Вскоре Матвей выбежал из березника на поляну и увидел, что совершается то, чего втайне он серьезно опасался. Белые начинали седьмую атаку. Они появлялись на поляне из проулков и огородов группами в шесть – десять человек и, распластавшись на снегу, ползли на сближение с партизанами осторожно, упорно и без оглядки. Так подбирается к намеченной жертве хищник, чтоб ошеломить ее внезапным ударом.
Матвей приложил к глазам бинокль, но тут же опустил его. Враг хорошо был виден и простым глазом.
– Офицерье, унтера и эти инструктора из чужеземцев – вся сволочь, – сказал он спокойно, не повышая голоса.
Старостенко, нервно ощупав свои карманы, набитые патронами, сплюнул.
– Продали русскую землю, правители… Кому продали?! – желчно проговорил он, переминаясь с ноги на ногу.
Матвей и Антон весело переглянулись: начинается! По словам самого капитана, он стал красным партизаном из ненависти к иностранцам, которые начали вмешиваться во внутренние дела России. «Русский с русским всегда договориться сумеет», – часто говорил Старостенко.
Командующий и комиссар про себя посмеивались над наивностью рассуждений своего начальника штаба, до конца не понимавшего законов классовой борьбы. Однако честность Старостенко не вызывала у них никаких сомнений.
– Они думают, Матвей Захарыч, – заговорил Старостенко, кивая головой в сторону белогвардейских цепей, – взять нас на испуг. Прикажите ползти на сближение. Посмотрим, у кого нервы крепче.

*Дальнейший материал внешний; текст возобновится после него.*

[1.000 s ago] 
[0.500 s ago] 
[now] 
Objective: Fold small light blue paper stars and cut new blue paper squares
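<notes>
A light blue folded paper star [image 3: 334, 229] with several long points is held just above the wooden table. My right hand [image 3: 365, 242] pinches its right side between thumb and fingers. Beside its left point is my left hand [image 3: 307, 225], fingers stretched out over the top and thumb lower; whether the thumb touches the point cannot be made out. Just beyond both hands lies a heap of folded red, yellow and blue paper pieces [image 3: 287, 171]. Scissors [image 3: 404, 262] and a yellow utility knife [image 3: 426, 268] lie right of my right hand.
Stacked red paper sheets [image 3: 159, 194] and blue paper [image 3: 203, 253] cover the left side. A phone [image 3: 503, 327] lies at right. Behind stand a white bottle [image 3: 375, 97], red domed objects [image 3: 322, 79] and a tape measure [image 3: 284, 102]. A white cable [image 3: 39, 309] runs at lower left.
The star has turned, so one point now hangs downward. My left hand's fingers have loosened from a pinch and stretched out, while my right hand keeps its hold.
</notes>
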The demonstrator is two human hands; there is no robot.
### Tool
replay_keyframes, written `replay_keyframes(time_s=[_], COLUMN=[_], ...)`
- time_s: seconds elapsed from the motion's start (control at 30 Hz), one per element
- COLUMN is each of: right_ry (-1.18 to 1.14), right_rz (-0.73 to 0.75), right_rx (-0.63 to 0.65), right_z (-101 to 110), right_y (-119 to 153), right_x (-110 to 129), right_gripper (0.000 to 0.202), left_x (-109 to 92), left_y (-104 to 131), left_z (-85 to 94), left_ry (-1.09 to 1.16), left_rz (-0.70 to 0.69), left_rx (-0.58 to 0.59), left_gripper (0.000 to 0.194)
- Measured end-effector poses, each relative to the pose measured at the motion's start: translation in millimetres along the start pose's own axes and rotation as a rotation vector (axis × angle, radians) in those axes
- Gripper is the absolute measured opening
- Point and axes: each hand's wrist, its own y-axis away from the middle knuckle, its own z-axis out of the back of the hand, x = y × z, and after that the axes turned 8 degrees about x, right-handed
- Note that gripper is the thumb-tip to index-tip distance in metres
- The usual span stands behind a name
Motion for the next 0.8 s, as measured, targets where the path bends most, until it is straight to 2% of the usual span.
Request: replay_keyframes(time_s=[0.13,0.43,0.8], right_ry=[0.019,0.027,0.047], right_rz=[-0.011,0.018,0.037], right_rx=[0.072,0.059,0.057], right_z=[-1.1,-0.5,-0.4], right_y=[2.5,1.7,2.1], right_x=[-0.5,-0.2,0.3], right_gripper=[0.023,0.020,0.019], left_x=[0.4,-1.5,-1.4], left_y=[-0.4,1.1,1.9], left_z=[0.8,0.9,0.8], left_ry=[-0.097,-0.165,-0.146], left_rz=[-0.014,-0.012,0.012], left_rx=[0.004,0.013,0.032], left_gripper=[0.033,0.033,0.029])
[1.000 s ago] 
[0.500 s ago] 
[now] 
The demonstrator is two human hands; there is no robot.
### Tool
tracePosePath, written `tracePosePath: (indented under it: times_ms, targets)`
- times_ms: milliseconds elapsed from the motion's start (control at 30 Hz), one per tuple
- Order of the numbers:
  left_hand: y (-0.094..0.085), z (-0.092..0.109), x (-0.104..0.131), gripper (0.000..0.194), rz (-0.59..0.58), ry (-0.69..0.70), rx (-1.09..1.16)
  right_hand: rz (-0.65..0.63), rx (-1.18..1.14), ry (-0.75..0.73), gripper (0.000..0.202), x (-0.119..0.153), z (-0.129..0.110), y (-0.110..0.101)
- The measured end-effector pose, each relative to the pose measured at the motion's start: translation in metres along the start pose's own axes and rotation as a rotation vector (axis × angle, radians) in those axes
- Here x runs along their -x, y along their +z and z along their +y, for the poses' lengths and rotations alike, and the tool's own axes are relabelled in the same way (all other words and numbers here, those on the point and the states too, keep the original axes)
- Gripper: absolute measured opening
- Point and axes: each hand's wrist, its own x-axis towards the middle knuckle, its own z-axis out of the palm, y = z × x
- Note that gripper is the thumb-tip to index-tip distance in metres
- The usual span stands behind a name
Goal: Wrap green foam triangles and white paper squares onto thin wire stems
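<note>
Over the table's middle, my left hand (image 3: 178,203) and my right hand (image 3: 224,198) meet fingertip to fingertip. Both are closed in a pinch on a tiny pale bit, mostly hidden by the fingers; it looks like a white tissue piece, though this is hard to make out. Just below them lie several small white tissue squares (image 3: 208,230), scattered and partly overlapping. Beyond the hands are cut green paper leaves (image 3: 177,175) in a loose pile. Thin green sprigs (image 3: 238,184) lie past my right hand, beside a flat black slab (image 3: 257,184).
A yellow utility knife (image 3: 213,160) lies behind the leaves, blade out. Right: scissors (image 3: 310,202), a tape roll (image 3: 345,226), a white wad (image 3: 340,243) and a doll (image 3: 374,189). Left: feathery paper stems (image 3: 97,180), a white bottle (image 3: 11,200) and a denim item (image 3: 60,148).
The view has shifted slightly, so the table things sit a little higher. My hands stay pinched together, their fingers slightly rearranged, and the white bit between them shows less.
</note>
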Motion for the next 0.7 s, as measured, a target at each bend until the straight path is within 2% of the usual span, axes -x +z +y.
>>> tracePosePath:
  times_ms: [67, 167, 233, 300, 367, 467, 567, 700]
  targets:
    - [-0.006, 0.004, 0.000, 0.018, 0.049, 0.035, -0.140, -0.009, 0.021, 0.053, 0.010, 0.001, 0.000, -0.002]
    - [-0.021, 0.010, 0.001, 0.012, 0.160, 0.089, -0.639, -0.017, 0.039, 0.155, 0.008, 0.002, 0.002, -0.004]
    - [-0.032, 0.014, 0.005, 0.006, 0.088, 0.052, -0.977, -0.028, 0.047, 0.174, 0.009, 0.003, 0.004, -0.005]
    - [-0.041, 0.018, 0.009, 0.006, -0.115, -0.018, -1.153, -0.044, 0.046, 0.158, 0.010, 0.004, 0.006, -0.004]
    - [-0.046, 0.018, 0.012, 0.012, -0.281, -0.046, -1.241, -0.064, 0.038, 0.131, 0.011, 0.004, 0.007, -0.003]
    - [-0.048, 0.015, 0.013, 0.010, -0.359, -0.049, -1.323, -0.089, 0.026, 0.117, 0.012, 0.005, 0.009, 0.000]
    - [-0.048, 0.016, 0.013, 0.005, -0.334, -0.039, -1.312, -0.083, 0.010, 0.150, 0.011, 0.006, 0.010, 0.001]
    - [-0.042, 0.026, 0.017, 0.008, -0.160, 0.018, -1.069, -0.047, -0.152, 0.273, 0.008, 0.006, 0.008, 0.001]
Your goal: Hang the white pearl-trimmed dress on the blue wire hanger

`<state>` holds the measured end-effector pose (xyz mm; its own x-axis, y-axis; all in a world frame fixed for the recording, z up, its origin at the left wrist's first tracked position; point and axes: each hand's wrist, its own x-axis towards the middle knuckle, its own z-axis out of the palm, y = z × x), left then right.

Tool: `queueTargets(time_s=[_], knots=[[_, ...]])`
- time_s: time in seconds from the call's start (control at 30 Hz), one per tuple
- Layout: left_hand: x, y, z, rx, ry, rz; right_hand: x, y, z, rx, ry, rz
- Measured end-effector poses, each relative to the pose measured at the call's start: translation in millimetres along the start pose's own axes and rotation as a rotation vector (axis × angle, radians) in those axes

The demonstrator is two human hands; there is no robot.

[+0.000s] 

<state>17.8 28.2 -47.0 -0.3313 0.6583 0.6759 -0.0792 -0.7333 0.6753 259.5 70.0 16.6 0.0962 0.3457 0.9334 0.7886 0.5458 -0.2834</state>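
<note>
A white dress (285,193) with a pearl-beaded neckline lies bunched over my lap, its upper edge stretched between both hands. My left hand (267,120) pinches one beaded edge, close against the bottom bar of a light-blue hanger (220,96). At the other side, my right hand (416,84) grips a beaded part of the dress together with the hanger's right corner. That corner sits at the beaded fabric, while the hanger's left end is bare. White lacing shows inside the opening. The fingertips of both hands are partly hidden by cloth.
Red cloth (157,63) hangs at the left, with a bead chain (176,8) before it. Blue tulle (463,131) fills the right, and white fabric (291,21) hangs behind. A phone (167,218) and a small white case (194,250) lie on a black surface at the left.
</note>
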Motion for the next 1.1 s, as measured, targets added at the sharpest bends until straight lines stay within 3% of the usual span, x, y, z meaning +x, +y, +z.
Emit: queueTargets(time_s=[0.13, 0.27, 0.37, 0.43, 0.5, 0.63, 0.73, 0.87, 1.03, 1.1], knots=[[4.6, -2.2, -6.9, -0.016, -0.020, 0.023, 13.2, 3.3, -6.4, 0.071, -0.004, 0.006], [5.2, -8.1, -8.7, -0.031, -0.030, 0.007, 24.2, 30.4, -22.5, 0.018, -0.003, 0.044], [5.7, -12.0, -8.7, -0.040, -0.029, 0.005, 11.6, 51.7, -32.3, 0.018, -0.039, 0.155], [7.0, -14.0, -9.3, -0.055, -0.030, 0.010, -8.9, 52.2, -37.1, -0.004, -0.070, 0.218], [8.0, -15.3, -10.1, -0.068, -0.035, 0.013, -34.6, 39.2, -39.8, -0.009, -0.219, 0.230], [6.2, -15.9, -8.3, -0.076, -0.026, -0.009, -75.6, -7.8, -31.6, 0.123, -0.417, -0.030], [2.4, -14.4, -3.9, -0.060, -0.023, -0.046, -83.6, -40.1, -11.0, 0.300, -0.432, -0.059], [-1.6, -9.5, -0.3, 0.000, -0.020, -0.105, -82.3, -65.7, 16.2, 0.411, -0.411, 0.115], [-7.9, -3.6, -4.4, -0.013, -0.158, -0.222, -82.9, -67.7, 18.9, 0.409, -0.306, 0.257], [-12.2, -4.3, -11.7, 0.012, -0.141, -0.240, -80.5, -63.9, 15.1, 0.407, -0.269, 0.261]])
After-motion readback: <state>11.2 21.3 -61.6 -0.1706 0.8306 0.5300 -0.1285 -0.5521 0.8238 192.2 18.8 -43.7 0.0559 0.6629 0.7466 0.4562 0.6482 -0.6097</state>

– А выдержим рукопашную? – спросил Матвей, про себя нисколько не сомневаясь в этом.
– Полагаю, что это лучший способ довершить их разгром, – протирая перчаткой очки, сказал Старостенко.
Антон ударил кулаком об кулак и крякнул.
Матвей усмехнулся:
– Что, руки чешутся?
Он пригнулся и зашагал влево, к цепи партизан, изгибавшейся по опушке леса.
Выйдя на опушку, он наклонился к одному из бойцов и приказал передать по цепи:
– Идем на сближение с белыми, будем биться врукопашную. Держаться дружно: все за одного, один за всех. Штаб в полном составе будет с вами. Не робеть, ребята! Неужто мужицкий кулак не одолеет офицерского?!
И приказ полетел как птица-невидимка, от бойца к бойцу, до самого края партизанской цепи.
Матвей вернулся на прежнее место. Комиссар и начальник штаба лежали на снегу рядом. Старостенко, молчавший с самого начала боя, разговорился:
– Подумай только, Антон Иваныч, и после всего этого они имеют наглость называть себя демократами, проповедовать равенство, свободу, независимость для всех народов. Лицемеры! Их нужно истреблять здесь, у нас, как самых отъявленных и злостных врагов. Только это даст им понять, что русский народ не нуждается в их опеке. Он сам сумеет решить свою судьбу…
– Будем продвигаться, Илья Александрович? – спросил Матвей, опускаясь рядом на снег.
Старостенко повернулся к нему, ответил:
– Попробуем. – И пополз, разрывая плечом мягкий снег.
Матвей и Антон заспешили и выровнялись с начальником штаба. В цепи, правее и левее от командования армии, это тотчас же заметили, и люди сразу пришли в движение.
Расстояние, которое разделяло белых и партизан, сжималось с двух сторон. Изредка Матвей приподнимал голову, поглядывая вперед. Вначале белые угадывались только по очертаниям и цвету своих зеленых шинелей, потом стали видны их лица, а некоторое время спустя Матвей улавливал уже блеск их глаз, злобный и яростный.
Тишина, наступившая так неожиданно, стала сейчас гнетущей, как тяжелая ноша, от которой человек чувствует скованность всего тела и дышит, ловя воздух раскрытым ртом.